XTL BIOPHARMACEUTICALS LTD.

CONSOLIDATED FINANCIAL STATEMENTS

AS OF DECEMBER 31, 2010

INDEX

 
Page
   
Auditor's Report - Internal Control over Financial Reporting
C-2 - C-3
   
Auditors' Report
C-4
   
Consolidated Financial Statements - in U.S. dollars:
 
   
Statements of Financial Position
C-5
   
Statements of Comprehensive Income (Loss)
C-6
   
Statements of Changes in Equity
C-7
   
Statements of Cash Flows
C-8 - C-10
   
Notes to Financial Statements
C-11 - C-58
 

 
 
C-1

 
 
AUDITORS' REPORT TO SHAREHOLDERS OF XTL BIOPHARMACEUTICALS LTD.
ON AUDITING COMPONENTS OF INTERNAL CONTROL OVER FINANCIAL REPORTING

Pursuant to Section 9b(c) to the Israel Securities Regulations
(Periodic and Immediate Reports), 1970

We have audited components of internal control over financial reporting of XTL Biopharmaceuticals Ltd. and its subsidiary (hereinafter collectively - the group), as of December 31, 2010. These components of internal control were set as explained in the next paragraph. The Company's Board of Directors and Management are responsible for maintaining effective internal control over financial reporting and for assessing the effectiveness of components of internal control over financial reporting included in the accompanying interim financial information for the above date. Our responsibility is to express an opinion on the components of internal control over financial reporting based on our audit.

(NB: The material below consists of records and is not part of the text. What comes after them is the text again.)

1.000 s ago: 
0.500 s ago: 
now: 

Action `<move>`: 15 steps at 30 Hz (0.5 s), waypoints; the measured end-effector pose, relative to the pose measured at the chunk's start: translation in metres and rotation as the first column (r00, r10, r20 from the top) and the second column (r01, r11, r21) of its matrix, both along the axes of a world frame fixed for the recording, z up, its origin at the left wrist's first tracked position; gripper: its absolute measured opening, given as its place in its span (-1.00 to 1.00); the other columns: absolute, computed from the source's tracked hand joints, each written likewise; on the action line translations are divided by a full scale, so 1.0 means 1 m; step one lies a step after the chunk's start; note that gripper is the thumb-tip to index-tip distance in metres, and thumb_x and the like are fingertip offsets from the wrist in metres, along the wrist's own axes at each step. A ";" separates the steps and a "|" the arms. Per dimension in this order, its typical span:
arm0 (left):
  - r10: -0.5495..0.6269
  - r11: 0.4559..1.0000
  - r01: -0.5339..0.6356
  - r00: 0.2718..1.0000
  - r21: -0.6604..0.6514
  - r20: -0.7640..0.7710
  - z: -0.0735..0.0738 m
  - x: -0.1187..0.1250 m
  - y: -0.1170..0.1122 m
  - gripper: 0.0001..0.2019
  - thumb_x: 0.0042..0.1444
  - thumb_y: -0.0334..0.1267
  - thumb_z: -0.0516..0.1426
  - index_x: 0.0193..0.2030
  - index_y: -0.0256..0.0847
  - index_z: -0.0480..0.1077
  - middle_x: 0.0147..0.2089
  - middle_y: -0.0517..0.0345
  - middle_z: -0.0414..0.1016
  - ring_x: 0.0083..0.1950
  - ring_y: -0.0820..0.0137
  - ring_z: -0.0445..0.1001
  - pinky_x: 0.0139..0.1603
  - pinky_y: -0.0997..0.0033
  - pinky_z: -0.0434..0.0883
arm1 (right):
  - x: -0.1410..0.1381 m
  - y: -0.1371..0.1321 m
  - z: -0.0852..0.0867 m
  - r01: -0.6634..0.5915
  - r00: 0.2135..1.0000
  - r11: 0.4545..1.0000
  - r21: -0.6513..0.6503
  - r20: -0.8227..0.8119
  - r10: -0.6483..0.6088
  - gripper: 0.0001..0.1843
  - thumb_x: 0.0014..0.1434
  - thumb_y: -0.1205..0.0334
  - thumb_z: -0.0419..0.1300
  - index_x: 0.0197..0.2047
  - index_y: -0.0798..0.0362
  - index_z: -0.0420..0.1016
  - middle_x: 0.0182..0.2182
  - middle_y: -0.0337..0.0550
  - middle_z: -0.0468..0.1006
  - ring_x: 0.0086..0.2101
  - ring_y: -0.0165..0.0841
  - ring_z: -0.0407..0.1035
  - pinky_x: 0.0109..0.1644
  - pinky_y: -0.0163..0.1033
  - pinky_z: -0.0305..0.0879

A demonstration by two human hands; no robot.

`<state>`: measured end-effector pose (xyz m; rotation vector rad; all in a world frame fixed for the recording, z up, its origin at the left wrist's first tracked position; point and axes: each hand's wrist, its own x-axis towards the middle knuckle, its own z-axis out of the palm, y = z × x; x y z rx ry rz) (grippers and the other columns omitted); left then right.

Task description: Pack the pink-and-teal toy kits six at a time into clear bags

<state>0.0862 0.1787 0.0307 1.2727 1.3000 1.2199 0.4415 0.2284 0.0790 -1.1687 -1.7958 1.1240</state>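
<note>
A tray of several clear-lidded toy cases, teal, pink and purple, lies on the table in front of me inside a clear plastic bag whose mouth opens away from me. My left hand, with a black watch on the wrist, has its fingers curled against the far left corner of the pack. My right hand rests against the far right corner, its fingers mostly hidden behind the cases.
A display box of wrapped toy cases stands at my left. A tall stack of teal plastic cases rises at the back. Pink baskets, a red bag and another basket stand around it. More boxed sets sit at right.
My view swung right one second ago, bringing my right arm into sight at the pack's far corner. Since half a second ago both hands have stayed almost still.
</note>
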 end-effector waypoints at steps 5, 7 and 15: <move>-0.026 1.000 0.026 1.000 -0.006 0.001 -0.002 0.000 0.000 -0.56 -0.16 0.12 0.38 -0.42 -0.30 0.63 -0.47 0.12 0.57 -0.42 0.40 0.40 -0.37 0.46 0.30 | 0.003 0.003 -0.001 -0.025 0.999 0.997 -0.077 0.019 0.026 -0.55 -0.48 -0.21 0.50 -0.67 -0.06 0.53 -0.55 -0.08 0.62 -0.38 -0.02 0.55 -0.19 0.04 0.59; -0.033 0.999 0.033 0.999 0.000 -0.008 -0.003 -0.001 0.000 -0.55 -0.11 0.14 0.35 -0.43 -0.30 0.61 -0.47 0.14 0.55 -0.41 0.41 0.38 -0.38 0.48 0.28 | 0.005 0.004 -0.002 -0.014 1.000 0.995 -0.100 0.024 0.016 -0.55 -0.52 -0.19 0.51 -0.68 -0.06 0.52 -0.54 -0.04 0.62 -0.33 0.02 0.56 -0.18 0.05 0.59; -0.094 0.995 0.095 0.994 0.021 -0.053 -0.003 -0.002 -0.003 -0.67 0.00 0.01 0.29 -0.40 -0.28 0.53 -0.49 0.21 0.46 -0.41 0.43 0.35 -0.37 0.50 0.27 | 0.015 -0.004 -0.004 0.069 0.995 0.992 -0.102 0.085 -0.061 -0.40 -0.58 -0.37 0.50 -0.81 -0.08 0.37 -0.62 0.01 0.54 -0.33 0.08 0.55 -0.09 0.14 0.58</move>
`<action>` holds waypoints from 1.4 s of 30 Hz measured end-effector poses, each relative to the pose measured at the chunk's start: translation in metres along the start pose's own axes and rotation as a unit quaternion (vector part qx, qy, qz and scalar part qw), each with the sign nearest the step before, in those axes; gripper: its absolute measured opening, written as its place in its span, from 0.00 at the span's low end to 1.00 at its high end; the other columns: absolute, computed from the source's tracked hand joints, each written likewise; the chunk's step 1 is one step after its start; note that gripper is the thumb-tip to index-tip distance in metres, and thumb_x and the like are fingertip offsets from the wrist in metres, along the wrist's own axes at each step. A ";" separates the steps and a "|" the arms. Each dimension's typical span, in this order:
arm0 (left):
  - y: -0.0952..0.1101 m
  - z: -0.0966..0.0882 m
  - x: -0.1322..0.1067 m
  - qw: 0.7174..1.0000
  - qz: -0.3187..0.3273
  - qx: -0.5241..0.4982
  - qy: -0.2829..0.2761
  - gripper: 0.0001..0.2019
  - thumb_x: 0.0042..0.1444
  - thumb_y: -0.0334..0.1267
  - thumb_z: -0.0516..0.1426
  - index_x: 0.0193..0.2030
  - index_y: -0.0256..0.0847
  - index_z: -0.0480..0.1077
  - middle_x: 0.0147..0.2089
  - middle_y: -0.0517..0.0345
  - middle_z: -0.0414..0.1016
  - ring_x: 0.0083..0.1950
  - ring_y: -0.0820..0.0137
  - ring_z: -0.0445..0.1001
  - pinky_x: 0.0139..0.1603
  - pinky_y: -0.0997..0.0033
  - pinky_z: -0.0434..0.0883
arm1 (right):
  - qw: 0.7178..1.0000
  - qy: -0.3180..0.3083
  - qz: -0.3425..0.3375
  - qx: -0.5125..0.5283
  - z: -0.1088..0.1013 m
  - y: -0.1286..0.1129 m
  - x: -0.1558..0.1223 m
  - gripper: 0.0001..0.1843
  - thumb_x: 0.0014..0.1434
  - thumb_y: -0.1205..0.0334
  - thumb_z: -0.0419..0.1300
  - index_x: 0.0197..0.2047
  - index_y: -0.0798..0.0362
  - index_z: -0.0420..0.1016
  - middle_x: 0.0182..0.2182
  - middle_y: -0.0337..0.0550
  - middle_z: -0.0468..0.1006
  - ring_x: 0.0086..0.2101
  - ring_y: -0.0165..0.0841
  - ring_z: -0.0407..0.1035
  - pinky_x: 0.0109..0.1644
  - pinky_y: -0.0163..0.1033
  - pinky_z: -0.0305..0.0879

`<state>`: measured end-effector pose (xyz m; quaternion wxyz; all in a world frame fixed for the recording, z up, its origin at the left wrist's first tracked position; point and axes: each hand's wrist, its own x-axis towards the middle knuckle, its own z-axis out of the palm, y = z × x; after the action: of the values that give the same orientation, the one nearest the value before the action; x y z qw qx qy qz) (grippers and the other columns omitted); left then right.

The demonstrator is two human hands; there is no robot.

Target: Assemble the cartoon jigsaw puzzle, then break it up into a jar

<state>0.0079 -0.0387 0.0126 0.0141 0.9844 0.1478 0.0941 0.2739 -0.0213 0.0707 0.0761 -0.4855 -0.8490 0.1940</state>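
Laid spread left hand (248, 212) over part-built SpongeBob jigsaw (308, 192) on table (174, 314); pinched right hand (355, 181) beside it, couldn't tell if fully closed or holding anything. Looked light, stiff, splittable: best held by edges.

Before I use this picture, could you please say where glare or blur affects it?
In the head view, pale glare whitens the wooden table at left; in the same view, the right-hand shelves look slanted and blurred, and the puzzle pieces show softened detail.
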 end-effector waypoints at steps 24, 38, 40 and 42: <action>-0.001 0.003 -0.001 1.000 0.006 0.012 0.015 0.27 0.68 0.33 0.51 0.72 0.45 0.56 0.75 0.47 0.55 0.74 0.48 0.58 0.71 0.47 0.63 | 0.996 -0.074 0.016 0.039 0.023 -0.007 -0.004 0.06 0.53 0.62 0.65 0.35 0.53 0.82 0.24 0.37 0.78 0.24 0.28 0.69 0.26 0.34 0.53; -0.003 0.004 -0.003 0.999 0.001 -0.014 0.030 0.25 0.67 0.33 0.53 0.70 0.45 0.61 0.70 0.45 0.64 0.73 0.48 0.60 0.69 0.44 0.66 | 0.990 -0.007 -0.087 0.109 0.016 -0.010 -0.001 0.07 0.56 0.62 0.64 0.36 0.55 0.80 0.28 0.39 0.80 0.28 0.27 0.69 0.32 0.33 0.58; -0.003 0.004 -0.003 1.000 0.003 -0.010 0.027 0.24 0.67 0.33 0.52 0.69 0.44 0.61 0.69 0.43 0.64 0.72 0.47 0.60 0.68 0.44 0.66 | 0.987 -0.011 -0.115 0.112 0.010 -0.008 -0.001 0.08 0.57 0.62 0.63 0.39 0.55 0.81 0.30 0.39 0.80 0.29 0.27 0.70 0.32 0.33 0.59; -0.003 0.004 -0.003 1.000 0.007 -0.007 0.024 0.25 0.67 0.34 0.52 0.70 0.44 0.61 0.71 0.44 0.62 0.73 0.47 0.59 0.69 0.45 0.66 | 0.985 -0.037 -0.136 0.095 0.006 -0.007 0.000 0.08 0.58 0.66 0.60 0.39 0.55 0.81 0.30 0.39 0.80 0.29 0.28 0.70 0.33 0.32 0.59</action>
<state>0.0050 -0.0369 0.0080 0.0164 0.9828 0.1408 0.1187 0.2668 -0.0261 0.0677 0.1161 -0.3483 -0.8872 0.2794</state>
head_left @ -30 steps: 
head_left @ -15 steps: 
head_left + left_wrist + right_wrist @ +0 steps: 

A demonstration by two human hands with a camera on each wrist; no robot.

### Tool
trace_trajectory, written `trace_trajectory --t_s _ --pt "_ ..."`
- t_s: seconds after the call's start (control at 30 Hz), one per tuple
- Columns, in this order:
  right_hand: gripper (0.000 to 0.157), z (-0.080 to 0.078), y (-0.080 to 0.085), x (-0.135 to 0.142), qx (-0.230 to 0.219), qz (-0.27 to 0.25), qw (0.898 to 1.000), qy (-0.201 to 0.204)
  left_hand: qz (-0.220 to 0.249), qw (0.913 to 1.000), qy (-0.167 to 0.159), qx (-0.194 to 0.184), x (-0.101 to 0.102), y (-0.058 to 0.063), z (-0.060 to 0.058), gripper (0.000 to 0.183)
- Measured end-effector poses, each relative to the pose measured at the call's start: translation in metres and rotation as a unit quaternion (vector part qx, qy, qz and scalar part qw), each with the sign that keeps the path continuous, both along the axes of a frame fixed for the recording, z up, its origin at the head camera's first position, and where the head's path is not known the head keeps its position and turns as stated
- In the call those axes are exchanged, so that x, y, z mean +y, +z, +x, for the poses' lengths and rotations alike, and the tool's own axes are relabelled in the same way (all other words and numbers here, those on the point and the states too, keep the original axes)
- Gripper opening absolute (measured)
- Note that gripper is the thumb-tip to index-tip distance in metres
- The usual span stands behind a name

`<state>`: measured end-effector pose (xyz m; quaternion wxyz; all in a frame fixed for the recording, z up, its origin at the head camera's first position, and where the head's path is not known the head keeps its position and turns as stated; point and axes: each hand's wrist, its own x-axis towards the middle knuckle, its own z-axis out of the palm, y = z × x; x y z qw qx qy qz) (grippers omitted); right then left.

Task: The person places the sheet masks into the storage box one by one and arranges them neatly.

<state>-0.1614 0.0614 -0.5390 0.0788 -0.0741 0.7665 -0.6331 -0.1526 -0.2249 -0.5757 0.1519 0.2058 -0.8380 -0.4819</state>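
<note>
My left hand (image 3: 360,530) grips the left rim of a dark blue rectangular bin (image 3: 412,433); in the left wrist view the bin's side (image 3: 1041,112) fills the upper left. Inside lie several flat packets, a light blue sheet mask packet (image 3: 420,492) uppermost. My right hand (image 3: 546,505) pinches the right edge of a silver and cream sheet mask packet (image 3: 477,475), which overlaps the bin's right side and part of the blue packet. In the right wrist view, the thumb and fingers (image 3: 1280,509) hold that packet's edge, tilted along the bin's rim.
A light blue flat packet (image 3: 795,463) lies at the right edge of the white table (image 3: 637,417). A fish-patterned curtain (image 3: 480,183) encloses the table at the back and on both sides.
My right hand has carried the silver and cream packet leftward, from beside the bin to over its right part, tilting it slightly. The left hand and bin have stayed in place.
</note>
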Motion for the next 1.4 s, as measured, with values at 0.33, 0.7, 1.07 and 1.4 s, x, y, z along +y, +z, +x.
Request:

Components of internal control over financial reporting were audited by us according to Audit Standard no. 104 of the Institute of Certified Public Accountants in Israel "Audit of the Internal Control Components over Financial Reporting" (hereafter - "Audit Standard 104"). These components are: (1) entity level controls, including controls over the preparation process and closing of the financial reporting and general controls over information systems, (2) controls over the Equity and share based payment process (3) controls over the Intangible asset valuation and impairment process (all of which hereinafter “Audited control components”).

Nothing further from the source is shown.